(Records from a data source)
☆ ☆ ☆ ☆

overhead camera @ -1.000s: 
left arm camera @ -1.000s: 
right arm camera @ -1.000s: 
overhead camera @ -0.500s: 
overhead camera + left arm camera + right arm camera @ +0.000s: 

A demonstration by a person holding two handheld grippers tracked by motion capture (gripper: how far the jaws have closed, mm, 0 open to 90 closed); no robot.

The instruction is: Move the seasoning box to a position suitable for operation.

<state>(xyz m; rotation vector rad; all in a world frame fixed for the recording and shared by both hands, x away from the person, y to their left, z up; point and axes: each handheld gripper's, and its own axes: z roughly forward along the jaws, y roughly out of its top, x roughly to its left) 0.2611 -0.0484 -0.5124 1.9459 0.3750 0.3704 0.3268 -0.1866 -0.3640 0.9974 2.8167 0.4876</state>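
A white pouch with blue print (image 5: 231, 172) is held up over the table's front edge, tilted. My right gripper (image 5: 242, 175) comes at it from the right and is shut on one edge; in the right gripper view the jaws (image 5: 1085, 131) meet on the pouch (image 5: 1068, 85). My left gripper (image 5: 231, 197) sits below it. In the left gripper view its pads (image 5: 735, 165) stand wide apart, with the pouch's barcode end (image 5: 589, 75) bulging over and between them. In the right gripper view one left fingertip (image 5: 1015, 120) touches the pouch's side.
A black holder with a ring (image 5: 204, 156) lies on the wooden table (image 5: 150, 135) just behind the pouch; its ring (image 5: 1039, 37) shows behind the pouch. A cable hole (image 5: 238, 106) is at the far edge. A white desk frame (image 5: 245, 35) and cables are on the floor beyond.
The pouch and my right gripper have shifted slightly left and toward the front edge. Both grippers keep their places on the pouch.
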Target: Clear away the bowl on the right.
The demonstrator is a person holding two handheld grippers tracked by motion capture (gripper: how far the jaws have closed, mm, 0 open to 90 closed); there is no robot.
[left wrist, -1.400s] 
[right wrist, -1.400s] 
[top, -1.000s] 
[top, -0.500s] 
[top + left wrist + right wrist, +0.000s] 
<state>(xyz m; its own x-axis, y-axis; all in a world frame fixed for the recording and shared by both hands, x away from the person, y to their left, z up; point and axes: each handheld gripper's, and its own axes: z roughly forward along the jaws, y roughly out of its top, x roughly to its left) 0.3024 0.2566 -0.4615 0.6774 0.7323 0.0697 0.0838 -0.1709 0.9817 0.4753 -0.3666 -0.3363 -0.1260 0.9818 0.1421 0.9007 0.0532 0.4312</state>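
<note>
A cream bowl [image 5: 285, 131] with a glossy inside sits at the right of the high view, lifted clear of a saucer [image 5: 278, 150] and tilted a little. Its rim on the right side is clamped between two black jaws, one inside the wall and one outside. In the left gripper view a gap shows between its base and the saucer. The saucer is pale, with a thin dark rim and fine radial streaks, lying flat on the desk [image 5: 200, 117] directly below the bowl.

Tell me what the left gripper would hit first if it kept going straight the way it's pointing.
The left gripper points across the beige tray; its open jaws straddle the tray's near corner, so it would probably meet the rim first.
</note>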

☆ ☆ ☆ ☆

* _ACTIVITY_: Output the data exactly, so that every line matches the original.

* _EXERCISE ANSWER_:
overhead camera @ -1.000s: 
left arm camera @ -1.000s: 
right arm camera @ -1.000s: 
overhead camera @ -0.500s: 
overhead camera + left arm camera + right arm camera @ +0.000s: 

A demonstration by a person holding two handheld grippers tracked by motion capture (gripper: how far the jaws have closed, mm, 0 open to 90 closed); no robot.

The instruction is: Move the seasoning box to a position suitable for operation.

<state>(xyz m; rotation vector rad; all in a world frame fixed for the recording and shared by both hands, x away from the person, y to their left, z up; point and axes: each handheld gripper's, and its own axes: z roughly forward along the jaws, y roughly out of its top, x roughly to its left) 0.2611 -0.0484 -0.5124 1.9459 0.3750 0.3704 0.3268 -0.1866 -0.3640 0.9974 2.8167 0.4876</state>
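A white pouch with blue print (image 5: 231, 172) is held up over the table's front edge, tilted. My right gripper (image 5: 242, 175) comes at it from the right and is shut on one edge; in the right gripper view the jaws (image 5: 1085, 131) meet on the pouch (image 5: 1068, 85). My left gripper (image 5: 231, 197) sits below it. In the left gripper view its pads (image 5: 735, 165) stand wide apart, with the pouch's barcode end (image 5: 589, 75) bulging over and between them. In the right gripper view one left fingertip (image 5: 1015, 120) touches the pouch's side.
A black holder with a ring (image 5: 204, 156) lies on the wooden table (image 5: 150, 135) just behind the pouch; its ring (image 5: 1039, 37) shows behind the pouch. A cable hole (image 5: 238, 106) is at the far edge. A white desk frame (image 5: 245, 35) and cables are on the floor beyond.
The pouch and my right gripper have shifted slightly left and toward the front edge. Both grippers keep their places on the pouch.
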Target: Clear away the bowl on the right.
The demonstrator is a person holding two handheld grippers tracked by motion capture (gripper: how far the jaws have closed, mm, 0 open to 90 closed); there is no robot.
[left wrist, -1.400s] 
[right wrist, -1.400s] 
[top, -1.000s] 
[top, -0.500s] 
[top + left wrist + right wrist, +0.000s] 
<state>(xyz m; its own x-axis, y-axis; all in a world frame fixed for the recording and shared by both hands, x away from the person, y to their left, z up; point and axes: each handheld gripper's, and its own axes: z roughly forward along the jaws, y roughly out of its top, x roughly to its left) 0.3024 0.2566 -0.4615 0.6774 0.7323 0.0697 0.0838 -0.1709 0.9817 0.4753 -0.3666 -0.3363 -0.1260 0.9818 0.1421 0.9007 0.0532 0.4312</state>
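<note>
A cream bowl [image 5: 285, 131] with a glossy inside sits at the right of the high view, lifted clear of a saucer [image 5: 278, 150] and tilted a little. Its rim on the right side is clamped between two black jaws, one inside the wall and one outside. In the left gripper view a gap shows between its base and the saucer. The saucer is pale, with a thin dark rim and fine radial streaks, lying flat on the desk [image 5: 200, 117] directly below the bowl.

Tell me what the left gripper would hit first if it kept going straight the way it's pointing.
The left gripper points across the beige tray; its open jaws straddle the tray's near corner, so it would probably meet the rim first.
</note>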

This output requires nothing more.